House Robber II

House Robber II

What is this problem about?

The House Robber II interview question is a direct sequel to the original House Robber problem. The premise is the same: you want to maximize your loot from houses along a street without robbing adjacent ones. However, there is a major twist: the street is a circle. This means the first house and the last house are now adjacent, and robbing both will trigger the alarm.

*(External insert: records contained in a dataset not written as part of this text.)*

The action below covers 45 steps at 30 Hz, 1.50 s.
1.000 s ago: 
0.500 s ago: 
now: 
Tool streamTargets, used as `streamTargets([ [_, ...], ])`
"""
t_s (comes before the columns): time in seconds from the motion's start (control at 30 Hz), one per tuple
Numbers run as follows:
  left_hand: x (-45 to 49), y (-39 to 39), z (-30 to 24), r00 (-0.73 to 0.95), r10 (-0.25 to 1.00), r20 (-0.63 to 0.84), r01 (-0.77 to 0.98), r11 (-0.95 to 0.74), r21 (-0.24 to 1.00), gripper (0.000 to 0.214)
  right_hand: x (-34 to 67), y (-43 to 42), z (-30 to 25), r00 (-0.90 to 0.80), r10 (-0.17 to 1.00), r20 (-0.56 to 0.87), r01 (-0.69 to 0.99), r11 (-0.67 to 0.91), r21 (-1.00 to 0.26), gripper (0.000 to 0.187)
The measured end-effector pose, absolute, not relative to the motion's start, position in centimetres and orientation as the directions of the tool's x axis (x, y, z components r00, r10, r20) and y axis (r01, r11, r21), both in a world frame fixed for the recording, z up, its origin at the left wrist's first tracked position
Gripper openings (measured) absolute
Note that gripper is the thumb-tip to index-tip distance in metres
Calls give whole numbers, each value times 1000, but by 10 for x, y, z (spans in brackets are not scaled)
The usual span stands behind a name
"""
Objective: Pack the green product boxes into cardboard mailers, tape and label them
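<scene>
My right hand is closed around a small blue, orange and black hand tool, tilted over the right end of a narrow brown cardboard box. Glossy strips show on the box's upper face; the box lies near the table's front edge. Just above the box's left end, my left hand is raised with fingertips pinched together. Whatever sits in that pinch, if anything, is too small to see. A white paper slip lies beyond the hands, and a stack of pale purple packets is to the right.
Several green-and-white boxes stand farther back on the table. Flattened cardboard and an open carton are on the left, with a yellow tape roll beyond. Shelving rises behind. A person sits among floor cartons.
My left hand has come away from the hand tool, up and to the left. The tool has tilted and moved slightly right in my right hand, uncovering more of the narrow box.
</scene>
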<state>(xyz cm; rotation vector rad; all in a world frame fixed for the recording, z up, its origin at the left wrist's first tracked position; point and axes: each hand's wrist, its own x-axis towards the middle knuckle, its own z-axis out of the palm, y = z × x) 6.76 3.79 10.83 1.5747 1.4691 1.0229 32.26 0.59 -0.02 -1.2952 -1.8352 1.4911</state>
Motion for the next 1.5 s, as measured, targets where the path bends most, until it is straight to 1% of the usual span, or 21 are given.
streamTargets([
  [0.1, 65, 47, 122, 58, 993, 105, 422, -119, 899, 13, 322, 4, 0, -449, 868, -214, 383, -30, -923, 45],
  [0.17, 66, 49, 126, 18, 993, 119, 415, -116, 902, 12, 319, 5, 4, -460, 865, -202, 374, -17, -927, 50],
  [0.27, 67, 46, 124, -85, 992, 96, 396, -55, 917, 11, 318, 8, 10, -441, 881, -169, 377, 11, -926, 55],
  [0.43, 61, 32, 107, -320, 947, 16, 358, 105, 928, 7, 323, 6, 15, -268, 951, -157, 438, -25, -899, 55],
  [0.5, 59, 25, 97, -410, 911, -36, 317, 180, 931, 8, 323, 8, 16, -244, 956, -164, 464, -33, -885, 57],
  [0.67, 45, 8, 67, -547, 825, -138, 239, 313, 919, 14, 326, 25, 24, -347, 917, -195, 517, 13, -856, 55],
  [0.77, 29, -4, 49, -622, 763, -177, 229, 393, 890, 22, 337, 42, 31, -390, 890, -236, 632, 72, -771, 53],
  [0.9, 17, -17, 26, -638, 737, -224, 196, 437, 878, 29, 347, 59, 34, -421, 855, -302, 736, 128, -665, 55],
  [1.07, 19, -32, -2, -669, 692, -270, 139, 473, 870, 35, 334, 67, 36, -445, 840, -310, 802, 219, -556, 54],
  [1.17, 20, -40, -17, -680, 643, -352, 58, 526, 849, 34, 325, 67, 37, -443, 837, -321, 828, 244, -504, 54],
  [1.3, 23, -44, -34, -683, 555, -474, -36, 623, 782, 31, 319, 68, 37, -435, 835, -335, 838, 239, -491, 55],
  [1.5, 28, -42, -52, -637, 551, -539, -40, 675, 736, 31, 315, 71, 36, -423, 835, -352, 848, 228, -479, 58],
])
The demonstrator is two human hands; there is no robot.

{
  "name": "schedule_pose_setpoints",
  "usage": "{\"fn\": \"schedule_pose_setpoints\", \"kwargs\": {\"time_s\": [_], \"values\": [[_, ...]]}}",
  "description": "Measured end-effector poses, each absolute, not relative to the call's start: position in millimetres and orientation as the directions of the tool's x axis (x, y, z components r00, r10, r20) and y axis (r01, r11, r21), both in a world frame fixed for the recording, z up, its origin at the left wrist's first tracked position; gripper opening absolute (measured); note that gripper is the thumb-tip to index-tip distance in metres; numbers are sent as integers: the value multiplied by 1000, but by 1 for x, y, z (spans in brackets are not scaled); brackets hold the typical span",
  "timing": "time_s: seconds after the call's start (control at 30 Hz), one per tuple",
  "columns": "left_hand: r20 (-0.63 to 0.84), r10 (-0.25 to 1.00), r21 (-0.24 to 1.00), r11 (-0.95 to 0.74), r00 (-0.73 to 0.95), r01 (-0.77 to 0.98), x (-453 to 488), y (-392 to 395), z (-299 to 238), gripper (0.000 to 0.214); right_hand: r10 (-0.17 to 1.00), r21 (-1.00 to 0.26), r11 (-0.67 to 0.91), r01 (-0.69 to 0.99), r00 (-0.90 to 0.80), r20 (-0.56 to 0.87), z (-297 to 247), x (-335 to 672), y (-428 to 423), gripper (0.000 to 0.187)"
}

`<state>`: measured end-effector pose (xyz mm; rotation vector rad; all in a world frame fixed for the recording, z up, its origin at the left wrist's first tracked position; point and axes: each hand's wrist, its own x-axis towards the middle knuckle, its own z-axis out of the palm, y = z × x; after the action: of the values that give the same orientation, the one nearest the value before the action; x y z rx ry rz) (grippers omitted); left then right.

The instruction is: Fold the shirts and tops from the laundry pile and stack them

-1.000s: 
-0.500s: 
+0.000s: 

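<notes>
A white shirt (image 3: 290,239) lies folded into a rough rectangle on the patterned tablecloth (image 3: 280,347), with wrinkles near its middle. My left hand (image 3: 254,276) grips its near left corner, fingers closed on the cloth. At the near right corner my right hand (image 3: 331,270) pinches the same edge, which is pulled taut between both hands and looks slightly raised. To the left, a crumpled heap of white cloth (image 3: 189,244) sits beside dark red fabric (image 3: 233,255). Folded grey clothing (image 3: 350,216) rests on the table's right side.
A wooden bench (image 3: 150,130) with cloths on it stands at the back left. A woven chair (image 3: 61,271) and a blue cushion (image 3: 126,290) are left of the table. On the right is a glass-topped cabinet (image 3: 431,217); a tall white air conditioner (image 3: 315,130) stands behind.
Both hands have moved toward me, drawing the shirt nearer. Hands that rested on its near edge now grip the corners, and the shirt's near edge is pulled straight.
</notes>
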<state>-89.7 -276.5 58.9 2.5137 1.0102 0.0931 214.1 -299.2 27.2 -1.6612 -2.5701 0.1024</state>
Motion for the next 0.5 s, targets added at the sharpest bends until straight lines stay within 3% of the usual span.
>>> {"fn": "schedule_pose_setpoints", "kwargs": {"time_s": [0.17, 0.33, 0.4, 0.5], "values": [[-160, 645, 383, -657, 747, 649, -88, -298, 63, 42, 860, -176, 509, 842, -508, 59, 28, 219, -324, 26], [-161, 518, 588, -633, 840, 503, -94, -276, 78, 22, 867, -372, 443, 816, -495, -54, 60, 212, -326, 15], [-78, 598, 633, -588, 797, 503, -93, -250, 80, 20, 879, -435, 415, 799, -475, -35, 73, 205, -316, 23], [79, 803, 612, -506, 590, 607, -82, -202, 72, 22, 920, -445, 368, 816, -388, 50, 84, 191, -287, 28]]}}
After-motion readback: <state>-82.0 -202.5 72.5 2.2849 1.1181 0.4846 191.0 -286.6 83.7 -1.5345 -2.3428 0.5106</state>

Why is this asked in interviews?

Companies like Meta, Amazon, and Uber use this problem to see if a candidate can adapt a known solution to a new constraint. It evaluations your ability to handle circular dependencies in Dynamic Programming. The challenge lies in breaking the circle into linear components, demonstrating that you can simplify complex structures into manageable sub-problems.

Algorithmic pattern used

This problem uses the Linear DP pattern from the first House Robber problem, applied twice. Since you cannot rob both the first and the last house, the solution must be the maximum of two scenarios:

1. Robbing houses from the first to the second-to-last (ignoring the last house).
2. Robbing houses from the second to the last (ignoring the first house). By running the standard $O(n)$ House Robber algorithm on these two sub-arrays, you effectively cover all valid possibilities.

Example explanation

Houses: [2, 3, 2]

1. Scenario 1 (Ignore last): [2, 3]. Standard House Robber result = 3.
2. Scenario 2 (Ignore first): [3, 2]. Standard House Robber result = 3. Max of both is 3. (Note: if it were linear, you could get 4 by robbing the two 2s).

Houses: [1, 2, 3, 1]

1. Scenario 1 (1 to 3): [1, 2, 3]. Result = 4.
2. Scenario 2 (2 to 4): [2, 3, 1]. Result = 4. Max result: 4.

Common mistakes candidates make

• Not Handling small arrays: Failing to handle cases where there is only 1 house (simply return its value).
• Overlapping Logic: Trying to solve the circle in a single DP pass, which is significantly more complex than the "two-linear-passes" approach.
• Complexity: Re-implementing the DP logic twice instead of creating a helper function.

Interview preparation tip

Always look for ways to "break" circularity. Most circular array or string problems can be solved by either concatenating the array to itself or, as in this case, running a linear algorithm on two different segments.